§ ABOUT THIS TASK
In the material below, list every line carrying the string "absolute".

§ GIVEN MATERIAL
%%
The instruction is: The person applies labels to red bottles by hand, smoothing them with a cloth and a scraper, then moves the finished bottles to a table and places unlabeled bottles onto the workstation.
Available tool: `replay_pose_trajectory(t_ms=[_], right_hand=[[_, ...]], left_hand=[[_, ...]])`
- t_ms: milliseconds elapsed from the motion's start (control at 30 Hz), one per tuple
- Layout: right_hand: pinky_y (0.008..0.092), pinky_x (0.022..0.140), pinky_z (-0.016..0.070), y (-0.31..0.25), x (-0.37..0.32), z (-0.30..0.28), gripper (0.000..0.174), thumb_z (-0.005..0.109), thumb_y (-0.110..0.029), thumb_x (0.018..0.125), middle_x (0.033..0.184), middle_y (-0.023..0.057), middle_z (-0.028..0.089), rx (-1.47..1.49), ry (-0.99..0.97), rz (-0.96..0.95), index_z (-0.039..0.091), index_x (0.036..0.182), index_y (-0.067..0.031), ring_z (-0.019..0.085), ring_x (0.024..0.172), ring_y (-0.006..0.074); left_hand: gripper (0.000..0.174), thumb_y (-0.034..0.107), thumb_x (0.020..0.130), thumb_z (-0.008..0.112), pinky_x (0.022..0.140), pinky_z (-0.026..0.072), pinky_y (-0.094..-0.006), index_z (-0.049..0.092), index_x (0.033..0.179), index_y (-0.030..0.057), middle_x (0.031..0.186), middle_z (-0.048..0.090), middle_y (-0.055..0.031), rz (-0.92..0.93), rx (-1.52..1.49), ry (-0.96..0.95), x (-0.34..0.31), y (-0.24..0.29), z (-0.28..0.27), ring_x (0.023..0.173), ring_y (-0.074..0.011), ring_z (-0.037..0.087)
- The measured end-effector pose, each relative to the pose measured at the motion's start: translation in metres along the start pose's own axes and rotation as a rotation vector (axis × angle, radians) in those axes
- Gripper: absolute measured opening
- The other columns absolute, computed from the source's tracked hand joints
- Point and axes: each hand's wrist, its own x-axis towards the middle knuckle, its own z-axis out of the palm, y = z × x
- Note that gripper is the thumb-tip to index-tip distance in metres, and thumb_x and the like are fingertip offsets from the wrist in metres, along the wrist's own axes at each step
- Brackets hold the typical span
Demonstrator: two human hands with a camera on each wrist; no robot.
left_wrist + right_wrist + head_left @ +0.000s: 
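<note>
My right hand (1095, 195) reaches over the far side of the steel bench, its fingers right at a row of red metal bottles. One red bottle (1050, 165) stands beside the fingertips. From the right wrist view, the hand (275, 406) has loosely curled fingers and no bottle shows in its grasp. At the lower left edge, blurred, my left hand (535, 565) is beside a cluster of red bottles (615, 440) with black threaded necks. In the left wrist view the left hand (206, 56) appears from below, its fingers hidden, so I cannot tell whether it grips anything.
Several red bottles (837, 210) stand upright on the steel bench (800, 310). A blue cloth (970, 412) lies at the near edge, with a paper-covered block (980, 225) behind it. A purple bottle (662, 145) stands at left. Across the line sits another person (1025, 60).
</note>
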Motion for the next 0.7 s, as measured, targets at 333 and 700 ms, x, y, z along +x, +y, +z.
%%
§ YOUR SOLUTION
- Gripper: absolute measured opening
- The other columns absolute, computed from the source's tracked hand joints

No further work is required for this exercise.